● **Input data**
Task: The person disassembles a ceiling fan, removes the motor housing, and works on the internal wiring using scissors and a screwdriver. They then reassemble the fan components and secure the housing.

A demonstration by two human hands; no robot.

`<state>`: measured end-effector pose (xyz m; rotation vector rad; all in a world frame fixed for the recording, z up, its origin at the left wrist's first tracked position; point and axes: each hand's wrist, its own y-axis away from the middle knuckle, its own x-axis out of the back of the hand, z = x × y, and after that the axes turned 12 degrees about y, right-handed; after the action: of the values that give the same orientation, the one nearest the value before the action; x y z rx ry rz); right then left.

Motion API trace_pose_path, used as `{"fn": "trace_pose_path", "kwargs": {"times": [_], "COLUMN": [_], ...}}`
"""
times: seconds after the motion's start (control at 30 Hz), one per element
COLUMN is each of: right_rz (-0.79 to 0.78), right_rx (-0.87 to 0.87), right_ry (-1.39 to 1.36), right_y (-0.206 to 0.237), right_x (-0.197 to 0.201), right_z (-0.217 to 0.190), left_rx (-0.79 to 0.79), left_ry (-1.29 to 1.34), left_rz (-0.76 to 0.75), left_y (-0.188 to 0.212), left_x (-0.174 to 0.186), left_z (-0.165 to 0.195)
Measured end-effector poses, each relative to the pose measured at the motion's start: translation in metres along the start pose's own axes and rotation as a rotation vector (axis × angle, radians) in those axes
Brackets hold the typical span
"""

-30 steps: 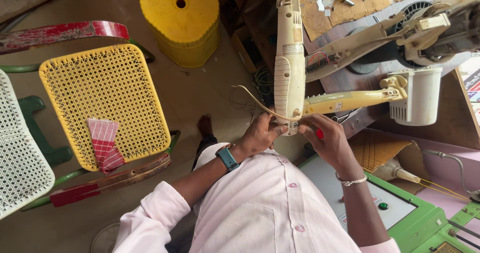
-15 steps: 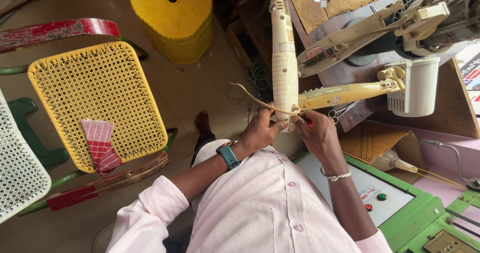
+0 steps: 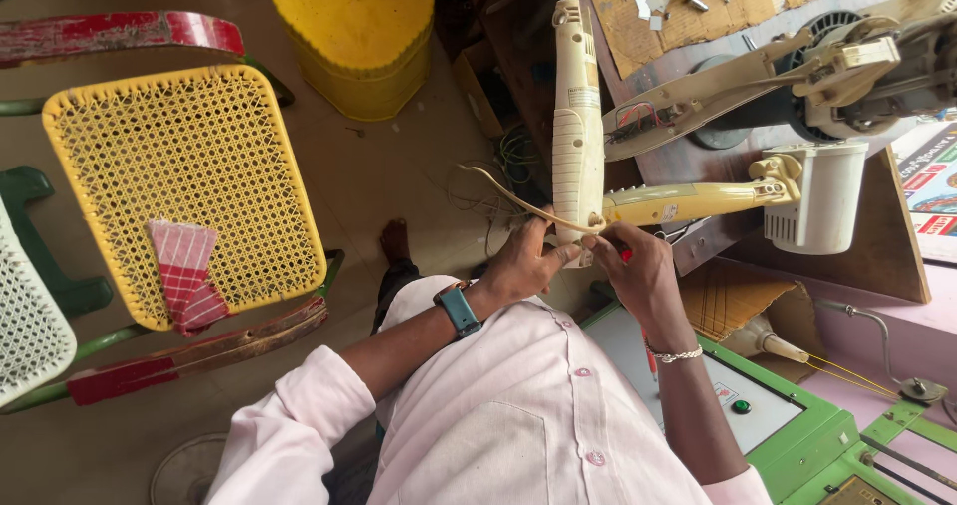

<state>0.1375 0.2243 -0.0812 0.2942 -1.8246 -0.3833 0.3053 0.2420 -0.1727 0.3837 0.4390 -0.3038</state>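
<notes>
Your left hand (image 3: 528, 261) is clenched around the lower end of the cream fan column (image 3: 576, 126), which stands nearly upright in the view, its top end pointing away from you toward the yellow stool (image 3: 349, 26). Your right hand (image 3: 638, 271) sits just right of the column's base, its grip pinched on a small red-handled tool (image 3: 625, 254), seemingly a screwdriver, the tip hidden at the joint. From that same joint a cream arm (image 3: 688, 203) runs right to a white motor housing (image 3: 817, 201); a thin curved strip (image 3: 508, 198) sticks out left of the column. Judging by this, the fan is already stripped down: the bare motor and frame (image 3: 827, 66) lie to the right of the column on the bench (image 3: 897, 256), wiring exposed. What looks left is the fastening at the column's base; whether it is loose or tight cannot be told. Both wrists are bent inward, elbows tucked, forearms converging on the column's foot. A watch (image 3: 459, 309) is on your left wrist, a bracelet (image 3: 676, 353) on your right. Left of the column stands a yellow mesh chair (image 3: 239, 136) with a red checked cloth (image 3: 184, 274).
</notes>
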Motion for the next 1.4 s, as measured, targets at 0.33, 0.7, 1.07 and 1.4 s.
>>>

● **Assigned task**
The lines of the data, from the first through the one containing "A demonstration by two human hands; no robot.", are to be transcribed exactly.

● **The completed task**
Task: The person disassembles a ceiling fan, removes the motor housing, and works on the internal wiring using scissors and a screwdriver. They then reassemble the fan components and secure the housing.

A demonstration by two human hands; no robot.

That concludes the exercise.